Figure yang dibutuhkan bukan dari kelompok politik balas budi, kelompok yang bekerja politik demi kelompok, kroninya dan kekuasaan konspirasinya , bukan pula yang berwatak liberalistic, berkompromi dengan konspirasi yang abnormal. Pemerintahan Garut memerlukan pemimpin  yang memiliki watak , karakter, idiolgi organic  dan tentu menegakkan amar ma’ruf nahyi munkar. Kehadirannya tidak menjadi beban bagi public. Ia lahir  efektif, setiap putusannnya merupakan jawaban dan solusi atas kebutuhan public. Bahkan orang yang mau mengakatan ! lawan, laporkan, dan tegakan supremasi hukum kepada siapapun tanpa terkecuali yang melanggar hukum. Jalankan reformasi birokrasi dan reformal agrarian. Karena bila tidak, Berbagai persoalan rakyat akan menjadi ruang recehan di banding menjaga dan mewujudkan komitmen politiknya dengan sesame jaringan strategisnya. Untuk itu, nominasi kandidat wakil Bupati yang hanya menjadi hak eksekutif (bupati) dan partai politik harus diakhiri. Rakyat muak atas proses politik sebatas pengusungan figure, pencalonan, pendaptaran, kampanye hingga pemungutan suara. Eksekutif harus berijtihad membuka pada public akan bakal calon. Eksekutif harus tranfaran, partisipatif, akuntabilitas dalam proses rekrutmen figure atau kandidat agar dapat dipertanggung jawabkan kepada rakyat (public) Calon-calon harus diuji elektabilitas bacaan politik, platfon, idiologi dan keberpihakannnya . Sehingga proses ini akan memberi kesempatan kepada rakyat untuk memberikan “komentar” terhadap calon-calon pemimpin mereka.Dengan ruang ini akan menawarkan kualitas calon yang lebih unggul dan harapan baru bagi rakyat.

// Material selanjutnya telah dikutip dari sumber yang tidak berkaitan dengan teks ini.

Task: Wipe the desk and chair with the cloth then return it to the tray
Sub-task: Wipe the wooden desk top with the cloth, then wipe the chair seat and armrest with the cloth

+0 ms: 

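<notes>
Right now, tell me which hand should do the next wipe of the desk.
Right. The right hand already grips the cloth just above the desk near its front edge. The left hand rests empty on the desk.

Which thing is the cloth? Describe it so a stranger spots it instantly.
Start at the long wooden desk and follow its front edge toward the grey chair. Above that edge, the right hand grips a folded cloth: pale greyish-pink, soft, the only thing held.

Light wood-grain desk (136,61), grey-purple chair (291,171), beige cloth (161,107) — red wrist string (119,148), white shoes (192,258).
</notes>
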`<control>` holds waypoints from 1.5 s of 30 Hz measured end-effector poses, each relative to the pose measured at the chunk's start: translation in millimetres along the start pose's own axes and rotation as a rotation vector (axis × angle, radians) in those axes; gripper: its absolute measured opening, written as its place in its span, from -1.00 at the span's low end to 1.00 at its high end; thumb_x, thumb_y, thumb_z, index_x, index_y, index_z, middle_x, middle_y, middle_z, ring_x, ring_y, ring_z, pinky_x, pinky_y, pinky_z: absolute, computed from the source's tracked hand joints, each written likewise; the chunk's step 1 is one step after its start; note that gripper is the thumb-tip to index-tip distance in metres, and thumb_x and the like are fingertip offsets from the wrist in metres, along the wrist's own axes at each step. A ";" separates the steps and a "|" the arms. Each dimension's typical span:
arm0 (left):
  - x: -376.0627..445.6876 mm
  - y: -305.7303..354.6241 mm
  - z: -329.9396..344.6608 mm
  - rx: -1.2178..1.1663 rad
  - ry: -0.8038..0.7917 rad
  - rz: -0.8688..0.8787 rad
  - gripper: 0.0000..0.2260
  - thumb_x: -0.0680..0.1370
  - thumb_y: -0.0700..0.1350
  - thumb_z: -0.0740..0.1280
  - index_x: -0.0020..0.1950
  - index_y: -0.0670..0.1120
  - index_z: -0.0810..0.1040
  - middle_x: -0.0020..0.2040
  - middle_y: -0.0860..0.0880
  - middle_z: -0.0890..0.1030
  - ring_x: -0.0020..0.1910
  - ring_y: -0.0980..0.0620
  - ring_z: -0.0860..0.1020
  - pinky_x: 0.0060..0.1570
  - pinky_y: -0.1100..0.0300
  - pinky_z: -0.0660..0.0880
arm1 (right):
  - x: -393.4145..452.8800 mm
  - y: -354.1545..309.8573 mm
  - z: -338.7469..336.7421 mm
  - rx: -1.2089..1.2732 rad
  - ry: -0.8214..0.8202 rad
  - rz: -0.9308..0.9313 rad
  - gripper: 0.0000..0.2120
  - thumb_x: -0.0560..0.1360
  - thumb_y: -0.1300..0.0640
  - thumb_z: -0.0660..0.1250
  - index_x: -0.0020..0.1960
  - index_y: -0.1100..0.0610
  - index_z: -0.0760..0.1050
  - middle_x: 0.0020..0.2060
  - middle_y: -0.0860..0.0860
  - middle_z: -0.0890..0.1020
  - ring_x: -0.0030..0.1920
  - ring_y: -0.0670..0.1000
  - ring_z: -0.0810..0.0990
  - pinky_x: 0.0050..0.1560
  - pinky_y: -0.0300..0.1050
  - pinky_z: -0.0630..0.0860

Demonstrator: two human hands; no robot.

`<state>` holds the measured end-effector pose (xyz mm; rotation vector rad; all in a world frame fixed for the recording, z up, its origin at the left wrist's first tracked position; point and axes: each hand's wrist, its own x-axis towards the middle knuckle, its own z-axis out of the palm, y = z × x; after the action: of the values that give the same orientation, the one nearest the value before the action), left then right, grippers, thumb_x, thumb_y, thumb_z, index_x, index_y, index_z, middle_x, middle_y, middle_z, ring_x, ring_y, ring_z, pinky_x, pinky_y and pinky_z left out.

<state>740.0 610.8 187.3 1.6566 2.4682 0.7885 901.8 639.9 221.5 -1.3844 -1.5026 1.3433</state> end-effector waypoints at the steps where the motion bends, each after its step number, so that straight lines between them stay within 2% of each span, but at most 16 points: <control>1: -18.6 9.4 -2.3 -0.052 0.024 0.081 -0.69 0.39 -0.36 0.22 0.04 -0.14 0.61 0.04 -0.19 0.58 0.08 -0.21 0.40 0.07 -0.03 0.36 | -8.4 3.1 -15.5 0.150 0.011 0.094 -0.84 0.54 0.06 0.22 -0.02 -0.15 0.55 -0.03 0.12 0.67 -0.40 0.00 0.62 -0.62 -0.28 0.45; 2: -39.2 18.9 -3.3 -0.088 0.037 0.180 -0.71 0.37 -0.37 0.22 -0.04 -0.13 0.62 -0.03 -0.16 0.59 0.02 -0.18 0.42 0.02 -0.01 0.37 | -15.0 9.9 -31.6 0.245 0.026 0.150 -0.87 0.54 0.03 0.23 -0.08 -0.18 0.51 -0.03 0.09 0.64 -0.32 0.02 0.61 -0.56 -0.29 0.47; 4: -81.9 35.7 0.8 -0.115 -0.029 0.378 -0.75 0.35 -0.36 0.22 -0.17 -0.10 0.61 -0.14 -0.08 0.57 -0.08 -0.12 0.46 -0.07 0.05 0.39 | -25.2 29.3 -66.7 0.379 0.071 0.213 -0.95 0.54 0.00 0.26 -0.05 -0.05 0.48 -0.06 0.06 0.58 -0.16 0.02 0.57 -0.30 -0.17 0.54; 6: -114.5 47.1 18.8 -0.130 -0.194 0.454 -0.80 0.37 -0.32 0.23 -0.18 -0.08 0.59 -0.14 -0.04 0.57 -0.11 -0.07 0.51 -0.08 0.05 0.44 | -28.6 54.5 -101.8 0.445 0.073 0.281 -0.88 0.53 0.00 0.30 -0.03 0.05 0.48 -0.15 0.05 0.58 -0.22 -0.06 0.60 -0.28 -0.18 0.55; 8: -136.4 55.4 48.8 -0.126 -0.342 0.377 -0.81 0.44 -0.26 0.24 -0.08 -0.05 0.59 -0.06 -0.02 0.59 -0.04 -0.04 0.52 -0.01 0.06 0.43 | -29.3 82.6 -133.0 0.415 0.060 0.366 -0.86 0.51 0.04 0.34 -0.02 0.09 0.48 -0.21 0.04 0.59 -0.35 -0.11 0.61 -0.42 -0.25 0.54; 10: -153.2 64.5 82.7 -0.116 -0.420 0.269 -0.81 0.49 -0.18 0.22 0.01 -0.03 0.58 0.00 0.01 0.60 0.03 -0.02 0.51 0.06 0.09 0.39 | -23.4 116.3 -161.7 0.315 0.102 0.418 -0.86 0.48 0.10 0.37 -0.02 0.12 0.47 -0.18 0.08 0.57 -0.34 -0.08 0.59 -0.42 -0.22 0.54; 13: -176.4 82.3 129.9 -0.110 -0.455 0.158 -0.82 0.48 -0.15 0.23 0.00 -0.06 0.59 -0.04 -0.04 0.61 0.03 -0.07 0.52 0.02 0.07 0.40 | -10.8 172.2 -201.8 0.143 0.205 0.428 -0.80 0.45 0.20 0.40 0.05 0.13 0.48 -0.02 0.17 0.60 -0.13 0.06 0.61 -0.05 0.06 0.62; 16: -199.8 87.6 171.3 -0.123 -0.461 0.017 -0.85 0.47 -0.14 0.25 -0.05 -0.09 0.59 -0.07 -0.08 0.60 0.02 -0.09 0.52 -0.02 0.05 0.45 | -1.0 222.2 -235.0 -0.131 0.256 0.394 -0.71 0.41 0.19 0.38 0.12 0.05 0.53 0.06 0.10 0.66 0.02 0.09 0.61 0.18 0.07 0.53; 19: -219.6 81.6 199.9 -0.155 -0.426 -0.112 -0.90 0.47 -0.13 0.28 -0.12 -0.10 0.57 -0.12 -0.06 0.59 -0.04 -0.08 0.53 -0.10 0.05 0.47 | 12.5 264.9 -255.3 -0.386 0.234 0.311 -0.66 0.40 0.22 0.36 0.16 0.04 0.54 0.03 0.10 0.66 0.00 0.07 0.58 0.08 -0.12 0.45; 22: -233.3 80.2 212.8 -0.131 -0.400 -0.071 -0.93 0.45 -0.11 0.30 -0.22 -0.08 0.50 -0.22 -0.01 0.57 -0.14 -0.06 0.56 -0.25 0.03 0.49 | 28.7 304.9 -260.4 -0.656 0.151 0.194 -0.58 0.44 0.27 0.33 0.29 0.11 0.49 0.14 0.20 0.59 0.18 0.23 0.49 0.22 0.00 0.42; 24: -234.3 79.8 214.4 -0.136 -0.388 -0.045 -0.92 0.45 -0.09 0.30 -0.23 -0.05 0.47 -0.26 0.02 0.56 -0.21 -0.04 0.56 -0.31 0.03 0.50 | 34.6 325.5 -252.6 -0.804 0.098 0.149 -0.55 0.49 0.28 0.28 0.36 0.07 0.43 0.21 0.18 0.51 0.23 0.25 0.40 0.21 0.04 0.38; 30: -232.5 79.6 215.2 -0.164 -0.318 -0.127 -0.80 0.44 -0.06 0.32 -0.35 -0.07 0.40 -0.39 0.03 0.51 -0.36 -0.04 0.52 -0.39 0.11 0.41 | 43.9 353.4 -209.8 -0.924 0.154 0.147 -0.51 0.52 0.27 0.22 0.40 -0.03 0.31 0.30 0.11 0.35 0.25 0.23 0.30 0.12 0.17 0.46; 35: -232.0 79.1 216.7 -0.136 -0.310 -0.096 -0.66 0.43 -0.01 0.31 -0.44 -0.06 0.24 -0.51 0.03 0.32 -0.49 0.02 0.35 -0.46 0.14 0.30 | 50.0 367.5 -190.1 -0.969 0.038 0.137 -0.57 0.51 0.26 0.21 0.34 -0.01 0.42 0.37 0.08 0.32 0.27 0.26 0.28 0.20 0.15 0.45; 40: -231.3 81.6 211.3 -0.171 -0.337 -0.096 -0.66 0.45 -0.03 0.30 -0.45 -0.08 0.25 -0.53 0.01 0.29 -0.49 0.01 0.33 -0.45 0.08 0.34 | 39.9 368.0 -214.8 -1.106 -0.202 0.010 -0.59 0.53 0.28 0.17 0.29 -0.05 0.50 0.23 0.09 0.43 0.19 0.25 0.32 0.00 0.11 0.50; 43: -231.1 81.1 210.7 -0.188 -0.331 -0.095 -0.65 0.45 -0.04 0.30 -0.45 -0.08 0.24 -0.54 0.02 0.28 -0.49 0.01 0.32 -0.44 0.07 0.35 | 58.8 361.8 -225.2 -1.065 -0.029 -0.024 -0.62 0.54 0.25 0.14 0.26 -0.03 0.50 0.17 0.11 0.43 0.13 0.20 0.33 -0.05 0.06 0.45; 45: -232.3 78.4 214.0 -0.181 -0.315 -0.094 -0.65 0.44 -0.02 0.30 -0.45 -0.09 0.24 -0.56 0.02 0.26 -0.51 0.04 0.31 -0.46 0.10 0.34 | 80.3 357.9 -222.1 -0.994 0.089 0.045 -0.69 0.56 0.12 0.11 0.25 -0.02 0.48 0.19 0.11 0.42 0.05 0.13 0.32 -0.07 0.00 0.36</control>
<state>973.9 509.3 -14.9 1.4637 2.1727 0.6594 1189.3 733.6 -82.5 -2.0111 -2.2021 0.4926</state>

Dengan mekanisme ini, setiap calon dipaksa menguras segala pengetahuan dan keterampilannnya untuk membongkar akar persoalan yang melandan krisis multi dimensi yang terjadi di Kabupaten Garut. Dengan kata lain, kualitas demokrasi  menjadi hal yang harus diberikan kuri yang besar dan penting tidak asal proses politik adminitrasi.